[Dataset excerpt]
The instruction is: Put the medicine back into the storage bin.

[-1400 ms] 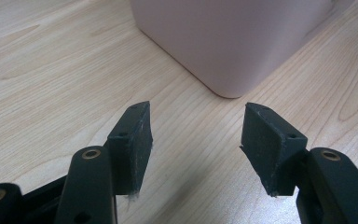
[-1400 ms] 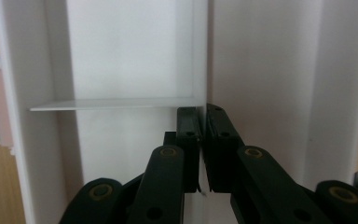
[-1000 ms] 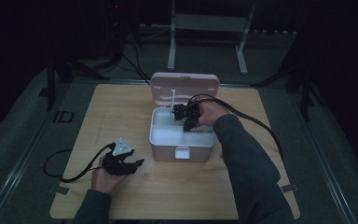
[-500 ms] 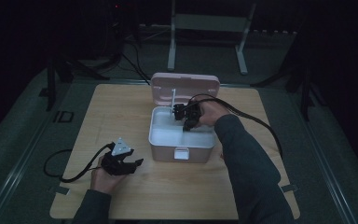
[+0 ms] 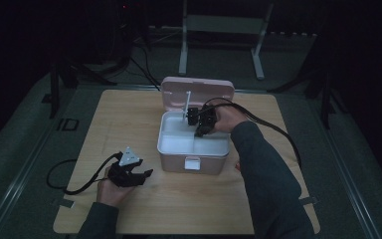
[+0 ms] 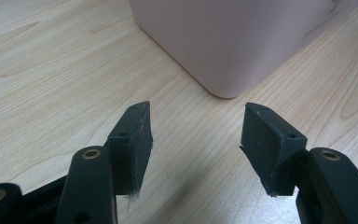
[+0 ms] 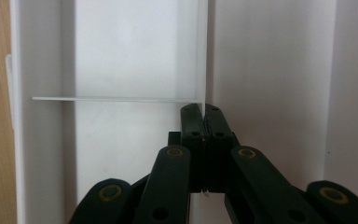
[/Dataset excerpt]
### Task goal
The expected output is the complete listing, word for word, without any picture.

### Problem solution
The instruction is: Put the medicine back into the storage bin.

[-1400 ms] 
[-1400 ms] 
[-1000 ms] 
[-500 ms] 
[+0 ms] 
[+0 ms] 
[+0 ms] 

This exercise requires no additional output.